=== GIVEN DATA ===
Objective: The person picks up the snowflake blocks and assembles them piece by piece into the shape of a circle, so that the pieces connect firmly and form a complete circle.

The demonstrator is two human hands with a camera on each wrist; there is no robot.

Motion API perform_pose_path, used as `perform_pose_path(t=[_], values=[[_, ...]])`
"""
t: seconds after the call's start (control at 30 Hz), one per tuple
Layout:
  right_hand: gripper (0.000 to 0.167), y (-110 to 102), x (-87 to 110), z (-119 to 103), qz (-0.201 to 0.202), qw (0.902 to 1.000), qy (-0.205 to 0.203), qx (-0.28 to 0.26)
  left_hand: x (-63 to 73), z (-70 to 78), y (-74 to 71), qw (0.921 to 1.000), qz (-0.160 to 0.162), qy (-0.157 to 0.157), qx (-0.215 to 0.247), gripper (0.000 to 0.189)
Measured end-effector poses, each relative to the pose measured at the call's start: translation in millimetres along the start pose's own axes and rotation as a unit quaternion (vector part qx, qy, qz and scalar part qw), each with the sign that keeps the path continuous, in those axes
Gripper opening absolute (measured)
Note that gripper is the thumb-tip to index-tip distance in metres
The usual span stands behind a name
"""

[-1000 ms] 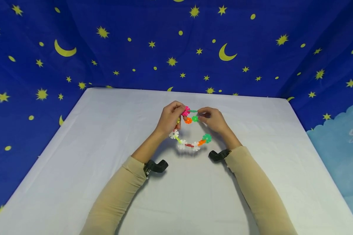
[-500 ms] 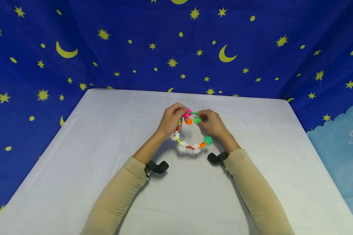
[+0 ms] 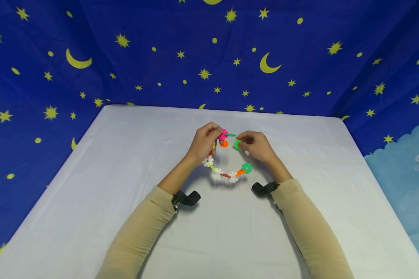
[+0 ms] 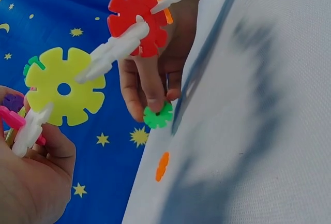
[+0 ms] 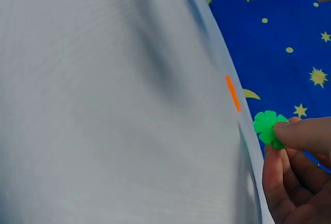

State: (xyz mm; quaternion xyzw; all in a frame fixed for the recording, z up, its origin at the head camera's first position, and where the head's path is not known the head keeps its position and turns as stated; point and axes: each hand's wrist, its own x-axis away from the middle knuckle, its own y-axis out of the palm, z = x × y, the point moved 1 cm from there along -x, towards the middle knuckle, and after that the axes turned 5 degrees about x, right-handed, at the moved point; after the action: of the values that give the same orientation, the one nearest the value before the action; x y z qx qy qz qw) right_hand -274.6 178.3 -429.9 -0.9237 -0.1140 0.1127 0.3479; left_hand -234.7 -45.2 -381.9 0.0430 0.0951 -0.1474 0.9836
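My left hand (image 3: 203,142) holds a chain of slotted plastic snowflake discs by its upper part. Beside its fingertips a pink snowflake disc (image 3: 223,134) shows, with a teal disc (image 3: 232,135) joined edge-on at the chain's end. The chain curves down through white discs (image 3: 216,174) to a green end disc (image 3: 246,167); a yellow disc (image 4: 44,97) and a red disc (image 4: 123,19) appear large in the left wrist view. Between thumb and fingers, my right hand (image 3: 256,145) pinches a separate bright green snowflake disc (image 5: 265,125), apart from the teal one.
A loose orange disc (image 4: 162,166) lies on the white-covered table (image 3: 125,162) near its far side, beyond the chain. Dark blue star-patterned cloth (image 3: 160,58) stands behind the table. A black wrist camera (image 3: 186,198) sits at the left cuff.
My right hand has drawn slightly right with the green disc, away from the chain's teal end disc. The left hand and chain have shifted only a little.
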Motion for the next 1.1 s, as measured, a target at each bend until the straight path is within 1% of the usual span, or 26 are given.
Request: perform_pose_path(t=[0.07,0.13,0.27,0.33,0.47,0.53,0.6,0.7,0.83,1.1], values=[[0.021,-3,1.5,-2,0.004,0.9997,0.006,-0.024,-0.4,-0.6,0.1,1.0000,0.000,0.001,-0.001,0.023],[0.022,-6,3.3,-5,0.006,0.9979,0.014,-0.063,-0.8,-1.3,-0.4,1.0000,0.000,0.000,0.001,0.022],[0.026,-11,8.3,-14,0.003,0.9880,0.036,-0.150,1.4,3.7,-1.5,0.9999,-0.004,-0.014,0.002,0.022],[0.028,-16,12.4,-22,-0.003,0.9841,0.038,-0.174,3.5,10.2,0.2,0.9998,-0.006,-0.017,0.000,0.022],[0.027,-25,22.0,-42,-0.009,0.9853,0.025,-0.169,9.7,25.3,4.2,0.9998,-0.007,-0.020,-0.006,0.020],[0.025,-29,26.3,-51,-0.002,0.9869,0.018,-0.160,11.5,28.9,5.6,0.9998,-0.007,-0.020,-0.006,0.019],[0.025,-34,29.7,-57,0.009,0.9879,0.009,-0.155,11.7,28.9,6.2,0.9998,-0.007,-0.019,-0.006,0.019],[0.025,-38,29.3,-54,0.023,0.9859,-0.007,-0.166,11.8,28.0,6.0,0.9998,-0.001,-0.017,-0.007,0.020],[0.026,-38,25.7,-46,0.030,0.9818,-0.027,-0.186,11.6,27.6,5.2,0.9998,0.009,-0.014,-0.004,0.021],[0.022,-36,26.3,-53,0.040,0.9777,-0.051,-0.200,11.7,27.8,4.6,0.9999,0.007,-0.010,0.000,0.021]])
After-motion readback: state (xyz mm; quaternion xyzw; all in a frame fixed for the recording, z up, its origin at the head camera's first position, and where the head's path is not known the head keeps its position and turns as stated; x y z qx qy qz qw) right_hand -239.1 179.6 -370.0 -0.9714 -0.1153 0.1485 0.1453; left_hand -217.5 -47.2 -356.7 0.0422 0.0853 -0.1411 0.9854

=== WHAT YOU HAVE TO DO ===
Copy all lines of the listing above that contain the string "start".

=== EXPECTED OUTPUT ===
t: seconds after the call's start (control at 30 Hz), one per tuple
Measured end-effector poses, each relative to the pose measured at the call's start: translation in millimetres along the start pose's own axes and rotation as a unit quaternion (vector part qx, qy, qz and scalar part qw), each with the sign that keeps the path continuous, in those axes

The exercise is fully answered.